What you should do » The response must restate the data exactly, with nothing left out.

The data »

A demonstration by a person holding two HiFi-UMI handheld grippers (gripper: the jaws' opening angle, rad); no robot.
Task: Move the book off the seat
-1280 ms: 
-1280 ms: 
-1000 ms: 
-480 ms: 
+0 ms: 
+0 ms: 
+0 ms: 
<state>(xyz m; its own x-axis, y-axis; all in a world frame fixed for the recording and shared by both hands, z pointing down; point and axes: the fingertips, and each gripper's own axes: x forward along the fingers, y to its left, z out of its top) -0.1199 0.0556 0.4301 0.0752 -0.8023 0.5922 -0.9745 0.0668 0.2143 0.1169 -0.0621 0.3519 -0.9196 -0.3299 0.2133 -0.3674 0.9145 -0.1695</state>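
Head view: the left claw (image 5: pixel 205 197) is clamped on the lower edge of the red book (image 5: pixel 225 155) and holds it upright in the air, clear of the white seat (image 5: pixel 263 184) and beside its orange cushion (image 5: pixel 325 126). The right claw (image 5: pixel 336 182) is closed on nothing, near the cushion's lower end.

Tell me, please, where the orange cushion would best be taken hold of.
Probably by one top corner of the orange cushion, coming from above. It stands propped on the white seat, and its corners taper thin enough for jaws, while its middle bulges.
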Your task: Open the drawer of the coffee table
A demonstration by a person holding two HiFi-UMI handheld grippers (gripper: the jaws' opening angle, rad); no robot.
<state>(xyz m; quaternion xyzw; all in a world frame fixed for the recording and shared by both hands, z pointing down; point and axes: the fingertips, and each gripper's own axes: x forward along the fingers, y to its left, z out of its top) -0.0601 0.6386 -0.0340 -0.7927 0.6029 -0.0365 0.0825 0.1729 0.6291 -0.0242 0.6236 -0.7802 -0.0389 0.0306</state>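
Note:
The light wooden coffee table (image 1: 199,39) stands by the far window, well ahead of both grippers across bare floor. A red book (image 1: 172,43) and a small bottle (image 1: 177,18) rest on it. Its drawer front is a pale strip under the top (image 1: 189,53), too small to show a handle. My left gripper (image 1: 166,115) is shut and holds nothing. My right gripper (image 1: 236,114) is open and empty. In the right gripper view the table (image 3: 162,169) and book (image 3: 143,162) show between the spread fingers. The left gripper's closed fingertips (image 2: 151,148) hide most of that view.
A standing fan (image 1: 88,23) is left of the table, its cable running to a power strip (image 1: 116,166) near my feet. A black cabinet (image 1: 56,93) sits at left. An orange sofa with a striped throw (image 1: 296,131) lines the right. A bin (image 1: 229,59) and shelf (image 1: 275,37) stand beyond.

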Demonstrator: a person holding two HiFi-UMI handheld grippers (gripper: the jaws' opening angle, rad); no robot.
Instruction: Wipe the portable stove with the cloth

Result »
A demonstration by a person holding two HiFi-UMI handheld grippers (gripper: the jaws' opening angle, rad); no robot.
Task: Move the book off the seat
-1280 ms: 
-1280 ms: 
-1000 ms: 
-480 ms: 
+0 ms: 
+0 ms: 
+0 ms: 
<state>(xyz m; its own x-axis, y-axis; all in a world frame fixed for the recording and shared by both hands, z pointing down; point and axes: the fingertips, and each gripper's own axes: x forward along the fingers, y to its left, z out of its top) -0.1199 0.0556 0.4301 0.0752 -0.8023 0.5922 -0.9745 0.0668 0.2143 0.1169 -0.0621 0.3519 -0.9196 -0.3299 0.2133 -0.3674 0.9145 -0.1695</state>
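Head view: the left claw (image 5: pixel 205 197) is clamped on the lower edge of the red book (image 5: pixel 225 155) and holds it upright in the air, clear of the white seat (image 5: pixel 263 184) and beside its orange cushion (image 5: pixel 325 126). The right claw (image 5: pixel 336 182) is closed on nothing, near the cushion's lower end.

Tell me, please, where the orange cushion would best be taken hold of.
Probably by one top corner of the orange cushion, coming from above. It stands propped on the white seat, and its corners taper thin enough for jaws, while its middle bulges.
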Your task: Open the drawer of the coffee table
A demonstration by a person holding two HiFi-UMI handheld grippers (gripper: the jaws' opening angle, rad); no robot.
<state>(xyz m; quaternion xyzw; all in a world frame fixed for the recording and shared by both hands, z pointing down; point and axes: the fingertips, and each gripper's own axes: x forward along the fingers, y to its left, z out of its top) -0.0601 0.6386 -0.0340 -0.7927 0.6029 -0.0365 0.0825 0.1729 0.6291 -0.0242 0.6236 -0.7802 -0.0389 0.0306</state>
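Note:
The light wooden coffee table (image 1: 199,39) stands by the far window, well ahead of both grippers across bare floor. A red book (image 1: 172,43) and a small bottle (image 1: 177,18) rest on it. Its drawer front is a pale strip under the top (image 1: 189,53), too small to show a handle. My left gripper (image 1: 166,115) is shut and holds nothing. My right gripper (image 1: 236,114) is open and empty. In the right gripper view the table (image 3: 162,169) and book (image 3: 143,162) show between the spread fingers. The left gripper's closed fingertips (image 2: 151,148) hide most of that view.
A standing fan (image 1: 88,23) is left of the table, its cable running to a power strip (image 1: 116,166) near my feet. A black cabinet (image 1: 56,93) sits at left. An orange sofa with a striped throw (image 1: 296,131) lines the right. A bin (image 1: 229,59) and shelf (image 1: 275,37) stand beyond.
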
Demonstrator: a person holding two HiFi-UMI handheld grippers (gripper: the jaws' opening angle, rad); no robot.
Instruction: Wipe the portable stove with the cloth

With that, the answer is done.